* **PROBLEM TO SOLVE**
The entire listing below needs to be transcribed word for word.

* **AVAILABLE DATA**
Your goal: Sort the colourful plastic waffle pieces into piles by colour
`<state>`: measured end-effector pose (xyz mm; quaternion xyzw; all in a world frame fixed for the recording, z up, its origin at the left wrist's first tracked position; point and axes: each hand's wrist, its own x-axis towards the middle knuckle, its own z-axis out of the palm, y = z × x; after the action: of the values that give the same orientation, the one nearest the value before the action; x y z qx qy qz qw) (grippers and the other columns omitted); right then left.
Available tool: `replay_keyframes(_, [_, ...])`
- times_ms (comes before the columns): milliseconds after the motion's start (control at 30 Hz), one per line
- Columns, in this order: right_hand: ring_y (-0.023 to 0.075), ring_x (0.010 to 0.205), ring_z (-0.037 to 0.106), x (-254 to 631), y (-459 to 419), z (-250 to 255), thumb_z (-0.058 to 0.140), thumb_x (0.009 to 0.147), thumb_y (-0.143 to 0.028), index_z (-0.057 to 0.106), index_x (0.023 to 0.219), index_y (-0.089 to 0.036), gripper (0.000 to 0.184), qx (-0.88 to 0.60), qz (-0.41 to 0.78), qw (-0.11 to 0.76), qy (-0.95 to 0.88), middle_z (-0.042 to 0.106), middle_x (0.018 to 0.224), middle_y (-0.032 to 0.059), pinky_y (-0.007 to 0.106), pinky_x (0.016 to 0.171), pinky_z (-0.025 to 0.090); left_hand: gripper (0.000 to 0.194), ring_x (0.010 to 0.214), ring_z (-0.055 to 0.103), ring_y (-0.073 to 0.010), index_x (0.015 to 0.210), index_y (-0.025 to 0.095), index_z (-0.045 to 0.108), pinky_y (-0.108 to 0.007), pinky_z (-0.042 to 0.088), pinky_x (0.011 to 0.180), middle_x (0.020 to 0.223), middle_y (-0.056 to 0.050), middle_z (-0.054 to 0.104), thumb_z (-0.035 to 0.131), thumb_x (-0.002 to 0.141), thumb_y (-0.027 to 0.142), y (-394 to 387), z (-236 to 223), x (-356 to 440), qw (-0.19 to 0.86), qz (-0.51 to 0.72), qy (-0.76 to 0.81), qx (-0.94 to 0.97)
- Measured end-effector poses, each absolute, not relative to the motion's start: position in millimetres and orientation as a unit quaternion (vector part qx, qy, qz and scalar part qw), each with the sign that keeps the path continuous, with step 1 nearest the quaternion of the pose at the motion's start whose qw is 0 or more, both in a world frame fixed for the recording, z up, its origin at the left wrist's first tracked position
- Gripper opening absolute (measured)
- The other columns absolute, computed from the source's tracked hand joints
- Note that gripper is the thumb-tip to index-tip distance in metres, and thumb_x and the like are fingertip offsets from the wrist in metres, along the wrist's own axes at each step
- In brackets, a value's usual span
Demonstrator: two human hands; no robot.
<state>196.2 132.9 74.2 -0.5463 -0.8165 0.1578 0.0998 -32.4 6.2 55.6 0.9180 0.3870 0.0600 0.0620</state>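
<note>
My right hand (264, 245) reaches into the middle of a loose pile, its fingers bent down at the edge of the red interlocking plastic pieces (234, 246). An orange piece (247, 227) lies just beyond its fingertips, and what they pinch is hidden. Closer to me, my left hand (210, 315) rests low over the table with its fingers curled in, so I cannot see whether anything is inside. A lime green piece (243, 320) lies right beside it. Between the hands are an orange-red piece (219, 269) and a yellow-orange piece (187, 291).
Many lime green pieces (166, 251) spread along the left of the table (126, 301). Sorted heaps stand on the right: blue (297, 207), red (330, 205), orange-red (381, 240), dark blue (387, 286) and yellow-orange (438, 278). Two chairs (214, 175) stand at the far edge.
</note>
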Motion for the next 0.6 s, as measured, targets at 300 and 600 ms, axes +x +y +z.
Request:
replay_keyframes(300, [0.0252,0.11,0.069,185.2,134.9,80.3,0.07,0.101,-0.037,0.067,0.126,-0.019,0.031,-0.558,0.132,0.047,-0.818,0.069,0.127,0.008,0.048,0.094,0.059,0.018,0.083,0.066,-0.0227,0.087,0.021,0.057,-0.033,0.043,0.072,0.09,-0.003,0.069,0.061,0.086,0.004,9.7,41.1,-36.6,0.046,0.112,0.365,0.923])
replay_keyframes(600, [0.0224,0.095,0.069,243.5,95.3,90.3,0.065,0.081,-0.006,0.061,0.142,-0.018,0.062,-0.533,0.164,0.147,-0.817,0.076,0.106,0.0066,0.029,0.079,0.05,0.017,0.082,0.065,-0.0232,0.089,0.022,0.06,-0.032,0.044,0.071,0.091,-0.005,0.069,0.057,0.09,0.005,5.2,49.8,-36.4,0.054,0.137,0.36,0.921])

* **SOLVED EXERCISE**
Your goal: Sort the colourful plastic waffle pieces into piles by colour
`<state>`: measured end-effector pose (xyz mm; quaternion xyzw; all in a world frame fixed for the recording, z up, its origin at the left wrist's first tracked position; point and axes: each hand's wrist, its own x-axis towards the middle knuckle, its own z-axis out of the palm, y = z × x; after the action: of the values that give the same orientation, the one nearest the value before the action; x y z qx qy qz qw) (grippers and the other columns omitted); right then left.
Available tool: `replay_keyframes(_, [_, ...])`
- times_ms (comes before the columns): milliseconds after the motion's start (control at 30 Hz), one per line
- Columns, in this order: right_hand: ring_y (-0.023 to 0.075), ring_x (0.010 to 0.205), ring_z (-0.037 to 0.106), x (-254 to 631), y (-459 to 419), z (-250 to 255), thumb_z (-0.058 to 0.140), thumb_x (0.009 to 0.147), thumb_y (-0.143 to 0.028), index_z (-0.057 to 0.106), index_x (0.023 to 0.219), index_y (-0.089 to 0.036), gripper (0.000 to 0.184), qx (-0.88 to 0.60), qz (-0.41 to 0.78), qw (-0.11 to 0.76), qy (-0.95 to 0.88), middle_z (-0.042 to 0.106), middle_x (0.018 to 0.224), middle_y (-0.032 to 0.059), pinky_y (-0.007 to 0.106), pinky_x (0.016 to 0.171), pinky_z (-0.025 to 0.090); left_hand: gripper (0.000 to 0.194), ring_x (0.010 to 0.214), ring_z (-0.055 to 0.103), ring_y (-0.073 to 0.010), index_x (0.015 to 0.210), index_y (-0.025 to 0.095), index_z (-0.045 to 0.108), pinky_y (-0.108 to 0.007), pinky_z (-0.042 to 0.088), pinky_x (0.011 to 0.180), middle_x (0.020 to 0.223), middle_y (-0.056 to 0.050), middle_z (-0.054 to 0.104), thumb_z (-0.035 to 0.131), thumb_x (-0.002 to 0.141), thumb_y (-0.027 to 0.142), y (-394 to 387), z (-236 to 223), x (-356 to 440), qw (-0.19 to 0.86), qz (-0.51 to 0.72), qy (-0.76 to 0.81), qx (-0.94 to 0.97)
- Measured end-effector poses, each absolute, not relative to the motion's start: position in millimetres and orientation as a unit quaternion (vector part qx, qy, qz and scalar part qw), each with the sign that keeps the path continuous, with step 1 nearest the quaternion of the pose at the motion's start whose qw is 0 or more, both in a world frame fixed for the recording, z up, its origin at the left wrist's first tracked position
- Gripper opening absolute (measured)
- The other columns absolute, computed from the source's tracked hand joints
- Note that gripper is the thumb-tip to index-tip distance in metres, and thumb_x and the like are fingertip offsets from the wrist in metres, along the wrist's own axes at each step
- In brackets, a value's usual span
Demonstrator: two human hands; no robot.
<state>196.2 132.9 74.2 -0.5463 -0.8165 0.1578 0.0998 -32.4 6.2 55.6 0.9180 0.3870 0.0600 0.0620</state>
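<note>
My right hand (264, 245) reaches into the middle of a loose pile, its fingers bent down at the edge of the red interlocking plastic pieces (234, 246). An orange piece (247, 227) lies just beyond its fingertips, and what they pinch is hidden. Closer to me, my left hand (210, 315) rests low over the table with its fingers curled in, so I cannot see whether anything is inside. A lime green piece (243, 320) lies right beside it. Between the hands are an orange-red piece (219, 269) and a yellow-orange piece (187, 291).
Many lime green pieces (166, 251) spread along the left of the table (126, 301). Sorted heaps stand on the right: blue (297, 207), red (330, 205), orange-red (381, 240), dark blue (387, 286) and yellow-orange (438, 278). Two chairs (214, 175) stand at the far edge.
</note>
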Motion for the next 0.6 s, as measured, targets at 300 and 600 ms, axes +x +y +z.
Request:
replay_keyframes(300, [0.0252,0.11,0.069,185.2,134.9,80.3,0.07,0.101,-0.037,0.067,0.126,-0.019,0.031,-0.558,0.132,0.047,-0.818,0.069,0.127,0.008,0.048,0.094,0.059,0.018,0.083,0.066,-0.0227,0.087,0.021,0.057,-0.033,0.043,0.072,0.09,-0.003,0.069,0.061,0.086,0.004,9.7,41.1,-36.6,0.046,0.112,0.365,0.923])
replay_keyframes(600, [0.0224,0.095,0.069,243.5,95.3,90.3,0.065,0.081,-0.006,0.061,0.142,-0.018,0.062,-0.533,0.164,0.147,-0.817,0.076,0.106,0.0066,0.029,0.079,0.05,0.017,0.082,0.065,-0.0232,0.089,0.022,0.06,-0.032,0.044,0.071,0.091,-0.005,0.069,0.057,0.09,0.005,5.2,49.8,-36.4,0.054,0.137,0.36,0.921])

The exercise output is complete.